The Goal of the Tutorial

In our task, there is some function. We know, that this function is linear. Additionally, the function is also noisy. We may assume additive, Gaussian noise. Our goal is create a parametrized model

\[t = y(\mathbf{x}, \mathbf{w}) + \epsilon\] \[y(\mathbf{x}, \mathbf{w}) = w_0 + w_1x\]

and find its parameter distribution \(\mathbf{w}\). This can be done by sequentially collecting samples \(\mathcal{D}\) from the target function and using this data in the Bayesian framework to approach the true value of parameters.

However, finding the parameter distribution is merely an intermediate goal. Once we have established the distribution of coefficients through Bayesian treatment, we are able to predict \(t\) for every new input \(\mathbf{x}\)

\[p(t|\mathbf{x}, \mathcal{D}) = \int p(t|\mathbf{x},\mathbf{w})p(\mathbf{w}|\mathcal{D})d\mathbf{w}\]

where \(\mathcal{D}\) denotes the data observed by the algorithm.

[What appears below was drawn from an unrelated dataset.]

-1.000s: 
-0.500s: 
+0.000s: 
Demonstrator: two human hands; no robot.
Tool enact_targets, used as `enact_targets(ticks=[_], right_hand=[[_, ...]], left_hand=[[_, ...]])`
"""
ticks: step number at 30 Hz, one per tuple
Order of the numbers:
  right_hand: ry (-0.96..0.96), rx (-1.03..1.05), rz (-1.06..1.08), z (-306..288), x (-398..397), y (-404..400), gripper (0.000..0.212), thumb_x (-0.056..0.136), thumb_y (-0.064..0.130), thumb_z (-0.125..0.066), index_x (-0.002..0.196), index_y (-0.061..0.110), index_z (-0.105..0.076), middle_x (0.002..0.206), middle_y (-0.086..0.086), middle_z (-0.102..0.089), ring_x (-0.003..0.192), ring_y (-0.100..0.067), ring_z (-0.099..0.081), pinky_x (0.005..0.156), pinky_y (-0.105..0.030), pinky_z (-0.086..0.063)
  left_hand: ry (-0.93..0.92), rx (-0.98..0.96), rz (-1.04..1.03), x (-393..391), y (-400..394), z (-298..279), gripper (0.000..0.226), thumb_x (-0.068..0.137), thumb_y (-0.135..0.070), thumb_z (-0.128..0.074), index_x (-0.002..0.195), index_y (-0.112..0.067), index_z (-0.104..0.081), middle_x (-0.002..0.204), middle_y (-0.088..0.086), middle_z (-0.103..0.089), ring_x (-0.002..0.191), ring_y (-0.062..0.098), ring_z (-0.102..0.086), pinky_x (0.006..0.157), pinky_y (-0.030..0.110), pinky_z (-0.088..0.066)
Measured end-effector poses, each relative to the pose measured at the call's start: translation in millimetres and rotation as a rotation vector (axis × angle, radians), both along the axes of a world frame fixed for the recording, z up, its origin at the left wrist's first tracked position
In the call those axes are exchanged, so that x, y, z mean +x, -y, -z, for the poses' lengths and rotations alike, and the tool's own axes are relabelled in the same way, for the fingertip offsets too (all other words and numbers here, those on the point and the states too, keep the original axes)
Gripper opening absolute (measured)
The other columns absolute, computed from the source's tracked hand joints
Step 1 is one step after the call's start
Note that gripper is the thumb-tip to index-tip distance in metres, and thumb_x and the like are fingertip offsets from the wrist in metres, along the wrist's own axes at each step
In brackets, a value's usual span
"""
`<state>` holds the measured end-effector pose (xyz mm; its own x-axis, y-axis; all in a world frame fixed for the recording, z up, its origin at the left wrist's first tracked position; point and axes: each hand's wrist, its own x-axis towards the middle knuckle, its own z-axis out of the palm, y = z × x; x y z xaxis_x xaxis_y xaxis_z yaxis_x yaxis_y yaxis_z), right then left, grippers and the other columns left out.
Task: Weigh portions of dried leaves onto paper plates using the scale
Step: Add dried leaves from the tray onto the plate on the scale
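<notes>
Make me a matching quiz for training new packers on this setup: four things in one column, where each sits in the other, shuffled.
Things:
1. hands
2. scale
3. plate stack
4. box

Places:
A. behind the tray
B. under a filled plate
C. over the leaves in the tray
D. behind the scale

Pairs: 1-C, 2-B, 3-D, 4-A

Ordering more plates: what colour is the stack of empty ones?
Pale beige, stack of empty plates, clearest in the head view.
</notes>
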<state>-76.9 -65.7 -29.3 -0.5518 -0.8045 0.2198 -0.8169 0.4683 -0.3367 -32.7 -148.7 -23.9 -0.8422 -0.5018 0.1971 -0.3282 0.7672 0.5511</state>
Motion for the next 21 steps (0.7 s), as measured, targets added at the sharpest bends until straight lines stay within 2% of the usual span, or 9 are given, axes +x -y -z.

The key of Bayesian treatment is the ability to assign this probability to each value of \(t\) for a given \(\mathbf{x}\). Obviously, this is much more powerful than the solution based on maximizing the likelihood function. This is due to the fact that we obtain that precious probability distribution over parameters and not only point estimates. Additionally, the Bayesian approach does not suffer from over-fitting problem, nor it requires model complexity tuning (common problems with point estimates).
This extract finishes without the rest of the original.